21. The following regulations shall be made with respect to Police,
police in Ireland;

(_a._) The Dublin Metropolitan Police shall continue and be subject as
heretofore to the control of the Lord-Lieutenant as representing Her
Majesty for a period of _two years_ from the passing of this Act, and
thereafter until any alteration is made by Act of the Legislature of
Ireland, but such Act shall provide for the proper saving of all then
existing interests, whether as regards pay, pensions, superannuation
allowances, or otherwise.

(_b._) The Royal Irish Constabulary shall, while that force subsists,
continue and be subject as heretofore to the control of the
Lord-Lieutenant as representing Her Majesty.

(_c._) The Irish Legislature may provide for the establishment and
maintenance of a police force in counties and boroughs in Ireland under
the control of local authorities, and arrangements may be made between
the Treasury and the Irish Government for the establishment and
maintenance of police reserves.

       *       *       *       *       *


PART II.

SUPPLEMENTAL PROVISIONS.

_Powers of Her Majesty_.

[Sidenote: Power over certain lands reserved to Her Majesty.]

22. On and after the appointed day there shall be reserved to Her
Majesty--

(1.) The power of erecting forts, magazines, arsenals, dockyards, and
other buildings for military or naval purposes;

(2.) The power of taking waste land, and, on making due compensation,
any other land, for the purpose of erecting such forts, magazines,
arsenals, dockyards, or other buildings as aforesaid, and for any other
military or naval purpose, or the defence of the realm.


_Legislative Body._

[Sidenote: Veto by first order of Legislative Body, how over-ruled.]
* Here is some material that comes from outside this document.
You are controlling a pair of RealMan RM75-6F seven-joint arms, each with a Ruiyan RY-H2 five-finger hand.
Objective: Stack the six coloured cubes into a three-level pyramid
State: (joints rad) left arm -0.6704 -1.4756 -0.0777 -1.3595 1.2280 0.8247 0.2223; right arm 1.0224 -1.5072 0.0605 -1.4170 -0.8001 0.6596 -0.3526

23. If a Bill or any provision of a Bill is lost by disagreement
between the two orders of the Legislative Body, and after a period
ending with a dissolution of the Legislative Body, or the period of
_three years_, whichever period is longest, such Bill, or a Bill
containing the said provision, is again considered by the Legislative
Body, and such Bill or provision is adopted by the second order and
negatived by the first order, the same shall be submitted to the whole
Legislative Body, both orders of which shall vote together on the Bill
or provision, and the same shall be adopted or rejected according to the
decision of the majority of the members so voting together.

[Sidenote: Cesser of power of Ireland to return members to Parliament.]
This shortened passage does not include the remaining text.